According to the anglers, the hardest fighting North American freshwater game fish is the smallmouth bass. The wild sheep or goat is the most difficult North American animal to hunt. Having hooked smallmouth, they are prodigious fighters. Having seen wild sheep and goats from helicopters and small planes, I know they're prodigious climbers. As I'm decidedly not a climber, they're more or less safe from any threat mounted on my shoulder.

The monthly surveys are, at time, downright interesting. For those of us who suffered through statistics and other similar arcane practices in college, it's good to know that while we scraped through the class as students, we did finally see some practical advantage to the beating the statistics class administered to our grade point averages.

There were five species listed in the angling survey. The smallmouth received 50.93 percent of the votes, musky collected 17.76 percent, largemouth bass were good for 15.89 percent, rainbow trout got 9.7 percent and walleye were good for 6.26 percent of the vote. I'm not into analyzing research, but I'd bet we'd find some of what demographers call "huddling" if we correlated the fish most anglers go after and the percentile results. What I mean to say is there are decidedly more bass fishermen than musky or walleye. That may have shifted the statistical applicability of the survey. Of course, it's a gee-whiz survey and not a scientific study, so that's just grist for the conversation - or filler for the column.

Hunters could choose between eight species. Wild sheep and goats collected a majority of the votes with 41.27 percent and turkeys, with only 19.63 percent were a close second. Deer were third most popular (9.01%) bear (including both grizzly and brown) received only 8.37 percent, elk got a measley 7.88 percent, antelope 6.36 and hogs only 1.45%.

The survey respondents have an opportunity to win gift certificates to the retailer of their choice. One winner, Marcia Rubin of Chagrin Falls, Ohio, said her win came at just the right time. The business entrepreneur who's also a professional angler and model, took her gift certificate to Bass Pro Shops the week she left to compete in the Women's Bassmaster Tour Event on Lake Lewisville in Texas. "I enjoy filling out the survey," Rubin says, "I like to talk about fishing and if the survey helps to make the experience of anglers better, I want to do my part."

Incidentally, there was a conservation question included in the April survey. The question: "do you think the use of live bait not-native to your fishing site is…Always OK, Sometimes OK, Never OK or Do Not Know."

More than fifty-eight percent of anglers responded it was never ok to use non-native bait (I wonder if the next question will concern the use of fish attractants (scents) on artificial lures).

There's an interesting combination question coming up in the month of June.

"Do you think that anglers (hunters on the hunter survey) are accurately portrayed in television and movies?" Absolutely. All fly fishermen look like Brad Pitt and all hunters look like Randy Quaid or Grizzly Adams. Right. Oops, that's introducing bias into a survey question.

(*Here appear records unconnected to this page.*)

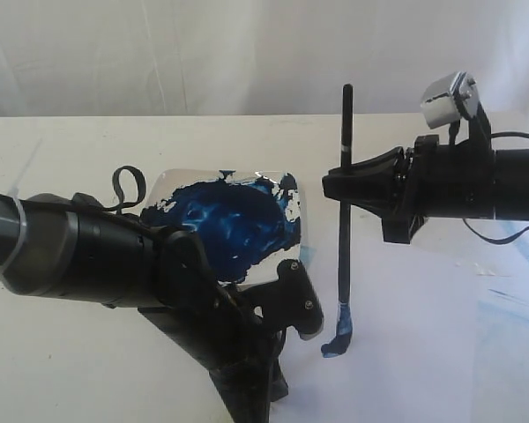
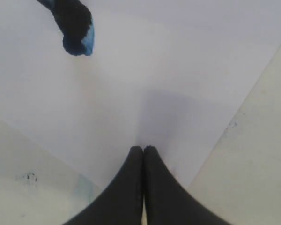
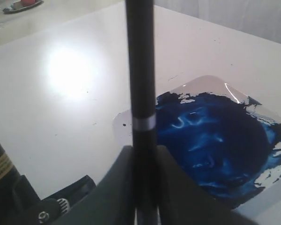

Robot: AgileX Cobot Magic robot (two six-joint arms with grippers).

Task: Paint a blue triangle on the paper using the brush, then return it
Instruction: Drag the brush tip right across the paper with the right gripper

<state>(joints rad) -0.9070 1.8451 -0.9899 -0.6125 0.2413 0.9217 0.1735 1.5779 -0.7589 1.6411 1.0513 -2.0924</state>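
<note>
The brush [image 1: 344,211] stands nearly upright with my right gripper [image 1: 344,189] shut on its black handle. Its blue-stained tip [image 1: 338,339] touches the white paper [image 1: 423,361], with a small blue mark under it. In the right wrist view the handle [image 3: 141,70] with its silver band rises between the shut fingers of the right gripper [image 3: 144,154]. My left gripper [image 1: 257,404] points down, shut and holding nothing. In the left wrist view the left gripper [image 2: 143,149] is down at the paper [image 2: 168,65] near its edge, with the brush tip [image 2: 77,35] beyond. No blue triangle is visible.
A square white plate [image 1: 169,183] smeared with dark blue paint sits left of the brush; the plate [image 3: 196,83] also shows in the right wrist view. Faint pale-blue streaks [image 1: 502,300] mark the paper's right side. The cream table [image 1: 70,159] surrounds everything.
</note>
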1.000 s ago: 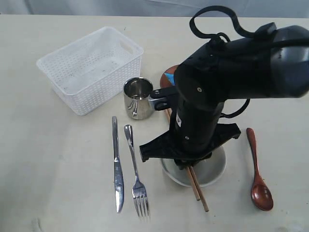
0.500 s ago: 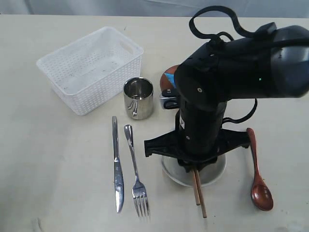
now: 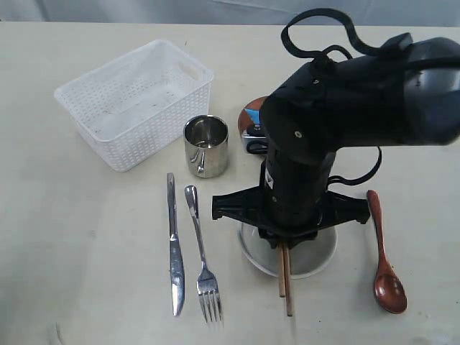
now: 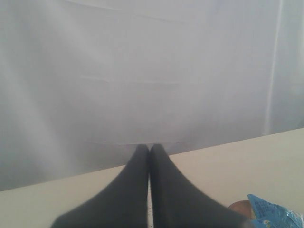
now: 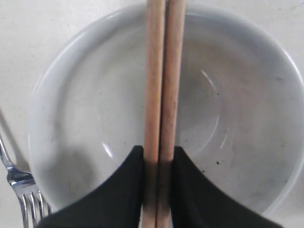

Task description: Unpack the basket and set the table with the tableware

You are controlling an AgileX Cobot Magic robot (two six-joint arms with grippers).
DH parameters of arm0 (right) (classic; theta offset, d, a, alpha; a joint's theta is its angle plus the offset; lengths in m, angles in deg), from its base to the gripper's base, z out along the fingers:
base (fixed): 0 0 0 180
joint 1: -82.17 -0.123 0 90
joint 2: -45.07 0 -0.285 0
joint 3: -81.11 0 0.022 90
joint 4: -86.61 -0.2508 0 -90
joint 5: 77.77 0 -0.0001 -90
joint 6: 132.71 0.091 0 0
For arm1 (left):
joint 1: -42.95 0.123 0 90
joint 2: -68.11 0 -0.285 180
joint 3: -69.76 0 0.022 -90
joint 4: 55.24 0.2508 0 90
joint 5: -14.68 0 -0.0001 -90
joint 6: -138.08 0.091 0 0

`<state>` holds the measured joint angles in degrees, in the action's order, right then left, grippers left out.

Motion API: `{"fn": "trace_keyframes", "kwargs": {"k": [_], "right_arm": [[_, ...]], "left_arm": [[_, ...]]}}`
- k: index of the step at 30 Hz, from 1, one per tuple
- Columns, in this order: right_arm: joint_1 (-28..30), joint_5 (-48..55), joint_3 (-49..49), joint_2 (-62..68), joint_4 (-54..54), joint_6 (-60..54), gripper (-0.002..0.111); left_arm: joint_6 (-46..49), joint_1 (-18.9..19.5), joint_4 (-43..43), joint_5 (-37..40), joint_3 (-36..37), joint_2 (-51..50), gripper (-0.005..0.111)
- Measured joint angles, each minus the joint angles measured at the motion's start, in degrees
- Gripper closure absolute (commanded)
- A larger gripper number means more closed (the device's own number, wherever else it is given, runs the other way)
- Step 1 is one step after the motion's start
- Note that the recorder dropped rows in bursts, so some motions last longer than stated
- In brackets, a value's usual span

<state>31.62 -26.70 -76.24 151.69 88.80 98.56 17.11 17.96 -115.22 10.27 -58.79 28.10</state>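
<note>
Swinging round over the last second, the two wooden chopsticks (image 3: 284, 284) now point almost straight down the exterior view instead of slanting to the right. Their tips jut past the rim of the off-white bowl (image 3: 325, 253). This looks like a final alignment. The white basket (image 3: 136, 100) stands empty at the back left of the bench (image 3: 86, 273), while the knife (image 3: 175, 251), fork (image 3: 200, 251), steel cup (image 3: 206, 146) and wooden spoon (image 3: 384, 251) are already laid out. The right jaws are narrowly parted and pinch both chopsticks side by side above the bowl's hollow. The left jaws are pressed together on nothing and held clear of the layout.
</note>
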Motion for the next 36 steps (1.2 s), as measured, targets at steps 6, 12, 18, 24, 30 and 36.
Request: {"fn": "trace_keyframes", "kwargs": {"k": [6, 12, 18, 24, 30, 36], "right_arm": [[0.0, 0.0, 0.0, -0.1, 0.4, 0.12, 0.084], [0.0, -0.08, 0.0, -0.1, 0.4, 0.12, 0.077], [0.0, -0.08, 0.0, 0.01, 0.4, 0.12, 0.077], [0.0, 0.08, -0.13, 0.01, 0.54, 0.12, 0.078], [0.0, 0.25, -0.33, -2.95, 1.63, 0.12, 0.078], [0.0, 1.07, -0.53, -5.26, 1.92, 0.12, 0.078]], "left_arm": [[0.0, 0.0, 0.0, 0.0, 0.0, 0.0, 0.107], [0.0, 0.0, 0.0, 0.0, 0.0, 0.0, 0.107], [0.0, 0.0, 0.0, 0.0, 0.0, 0.0, 0.107], [0.0, 0.0, 0.0, 0.0, 0.0, 0.0, 0.107], [0.0, 0.0, 0.0, 0.0, 0.0, 0.0, 0.107], [0.0, 0.0, 0.0, 0.0, 0.0, 0.0, 0.107]]}}
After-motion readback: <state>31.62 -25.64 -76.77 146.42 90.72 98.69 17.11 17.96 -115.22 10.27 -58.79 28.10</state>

Anyway, if you'd like to participate in the surveys, you can go to the websites, cleverly labeled anglersurvey.com and huntersurvey.com, and cast your votes.

The results aren't exactly what one would call scientifically significant, but with a large enough sampling, the numbers will overcome a bias (as in bass versus walleye or musky) and will actually become "scientifically significant." That much I remember from the statistics class - although I don't remember if it was the first or second time I took the class that I remember if from.